WORK REQUEST:
A faithful copy of the data is what is wanted, minus any pictures.

SUPPLIED MATERIAL:
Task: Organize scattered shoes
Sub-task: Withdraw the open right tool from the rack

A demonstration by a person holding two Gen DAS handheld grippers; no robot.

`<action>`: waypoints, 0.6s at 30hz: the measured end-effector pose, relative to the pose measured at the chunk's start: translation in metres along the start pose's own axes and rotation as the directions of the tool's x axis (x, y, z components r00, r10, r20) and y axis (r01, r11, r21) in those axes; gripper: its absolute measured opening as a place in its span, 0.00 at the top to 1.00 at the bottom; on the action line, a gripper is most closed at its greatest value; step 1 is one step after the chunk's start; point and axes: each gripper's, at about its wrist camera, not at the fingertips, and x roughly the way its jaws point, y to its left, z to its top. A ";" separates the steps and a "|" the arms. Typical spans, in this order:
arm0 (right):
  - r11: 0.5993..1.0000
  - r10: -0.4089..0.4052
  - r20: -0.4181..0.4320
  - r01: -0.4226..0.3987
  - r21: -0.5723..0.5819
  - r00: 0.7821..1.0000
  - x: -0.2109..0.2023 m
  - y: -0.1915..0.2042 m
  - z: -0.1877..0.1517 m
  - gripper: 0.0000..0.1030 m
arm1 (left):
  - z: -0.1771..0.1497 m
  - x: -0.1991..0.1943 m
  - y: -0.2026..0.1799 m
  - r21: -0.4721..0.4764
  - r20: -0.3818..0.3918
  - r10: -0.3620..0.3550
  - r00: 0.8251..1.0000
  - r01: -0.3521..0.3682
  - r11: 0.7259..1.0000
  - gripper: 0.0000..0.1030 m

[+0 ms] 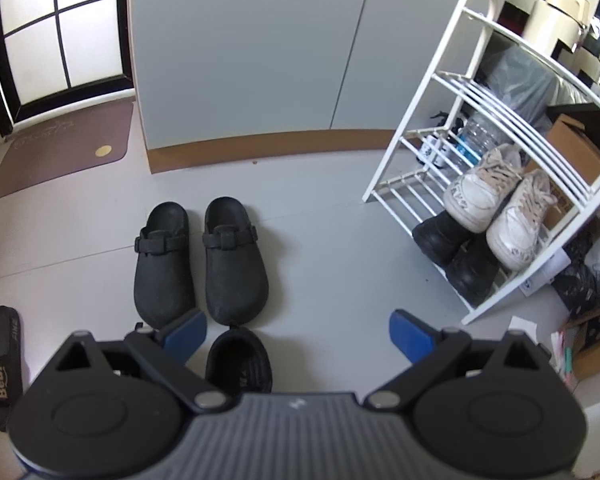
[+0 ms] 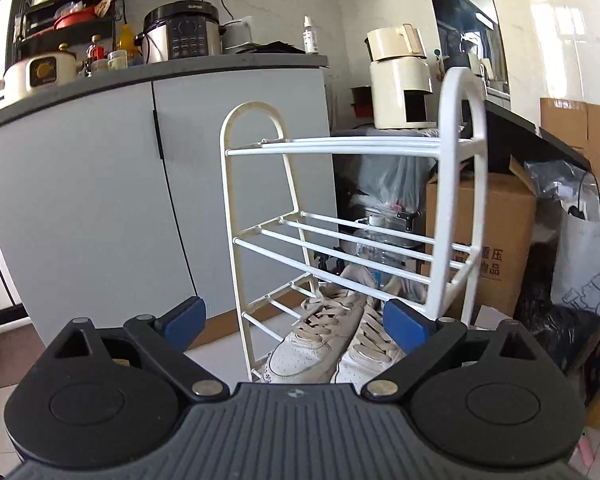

ANSWER BELOW:
Task: Organize scattered shoes
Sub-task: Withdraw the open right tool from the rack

A demonstration by a person holding two Gen DAS handheld grippers; no robot.

`<action>`: waypoints, 0.6s at 30hz: the measured end-effector pose, relative to the pose measured at the chunk's start: translation in metres along the start pose's own axes and rotation as the directions of the tool's x axis (x, y, z components r00, r10, r20) and y axis (r01, r11, r21) in those axes; gripper: its absolute measured opening as a place in its span, 0.00 at the top to 1.00 at the bottom; on the action line, a gripper is most closed at its greatest value; step 1 is one step after the chunk's start; point and axes: each gripper's, at about its wrist camera, not at the fingertips, and x roughly the way its jaws point, y to its left, z to its top. A ";" separates the steps and a "|" the arms. Typical spans, in this order:
arm0 (right):
  - r11: 0.5993..1.0000
  - r10: -0.4089..0.4052
  - r20: -0.4181..0.4320
  - r01: -0.4226..0.3987
  - r21: -0.5723..0.5819
  - r00: 0.7821..1.0000
  - x: -0.2109..0.2023 m
  - y: -0.1915..0.2042 m
  - z: -0.1877..0.1517 m
  - gripper: 0.0000..0.1030 m
arm1 (left):
  - z: -0.1771..0.1497 m
  - x: -0.1991..0.1943 m
  - y: -0.2026..0.1799 m
  - r21: -0.4721..0.4764
  - r20: -0.3818..0.3918
  - r10: -0.3620..0.3550
  - r00: 0.8251..1.0000
  - r01: -0.3521..0.3682
  - r11: 0.7259..1.0000
  - gripper: 0.0000..0.1030 m

[+0 ms] 
[+0 ms] 

Nothing further remains to be added to the answer.